Esiste, da ultimo, il tema delle competenze digitali che
sicuramente riguarda i giovani, sotto una duplice prospettiva. La prima è
quella più evidente, della competizione con la robotica e l’intelligenza
artificiale. A fronte di quei pochi che sapranno programmare un algoritmo o
“influenzare” il mercato con i social media, guadagnandosi così da vivere,
centinaia di migliaia di ragazzi si affacceranno in settori lavorativi trasformati,
senza le competenze per entrarne a farne parte.
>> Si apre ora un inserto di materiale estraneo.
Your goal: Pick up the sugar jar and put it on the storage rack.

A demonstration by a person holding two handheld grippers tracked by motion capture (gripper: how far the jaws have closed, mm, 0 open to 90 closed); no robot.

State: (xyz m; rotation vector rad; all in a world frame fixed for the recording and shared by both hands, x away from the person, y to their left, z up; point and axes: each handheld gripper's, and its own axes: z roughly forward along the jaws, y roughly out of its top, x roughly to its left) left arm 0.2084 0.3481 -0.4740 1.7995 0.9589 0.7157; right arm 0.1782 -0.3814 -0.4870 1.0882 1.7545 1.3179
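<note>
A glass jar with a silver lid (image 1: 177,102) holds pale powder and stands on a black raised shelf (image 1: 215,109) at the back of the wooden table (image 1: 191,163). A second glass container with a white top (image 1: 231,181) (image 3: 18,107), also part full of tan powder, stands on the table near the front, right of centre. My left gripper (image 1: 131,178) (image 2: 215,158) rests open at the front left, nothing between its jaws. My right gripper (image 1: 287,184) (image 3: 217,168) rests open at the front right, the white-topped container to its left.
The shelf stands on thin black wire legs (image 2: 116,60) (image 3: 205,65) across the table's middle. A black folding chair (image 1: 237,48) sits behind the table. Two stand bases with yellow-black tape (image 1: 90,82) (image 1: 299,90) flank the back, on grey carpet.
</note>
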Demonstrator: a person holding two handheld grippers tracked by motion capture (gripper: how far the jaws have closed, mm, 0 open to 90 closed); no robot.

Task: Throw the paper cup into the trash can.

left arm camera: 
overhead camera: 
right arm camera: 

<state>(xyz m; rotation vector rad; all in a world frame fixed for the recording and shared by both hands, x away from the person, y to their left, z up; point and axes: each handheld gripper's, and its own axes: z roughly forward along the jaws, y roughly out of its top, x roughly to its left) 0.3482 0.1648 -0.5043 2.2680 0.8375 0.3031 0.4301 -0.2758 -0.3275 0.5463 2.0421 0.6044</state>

La seconda questione riguarda
la coscienza di ciò in cui si è immersi, quella che chiamiamo in modo
altisonante come digital literacy. Come ha recentemente raccontato al
grande pubblico delle Serie-TV il documentario prodotto da Netflix, “Social
dilemma”, non basta avere uno smartphone in una mano e un tablet nell’altra per
godere appieno dei vantaggi della trasformazione digitale. Servono
consapevolezza e competenza sugli strumenti che si stanno utilizzando. E anche
qui, i dati, sono inflessibili: nel 2019 i 2/3 degli adolescenti tra i 14 e i
17 anni che hanno utilizzato internet negli ultimi 3 mesi ha competente
digitali di base o di basso livello, solamente 1/3 vanta competenze di alto
livello.
Se non si interviene con misure decise per colmare questi gap
il mito dell’Internet (e delle sue meraviglie) democratico e per tutti resterà
solo un bello slogan a nascondere la realtà di una trasformazione digitale per
pochi, per chi l’ha capita e se la può permettere.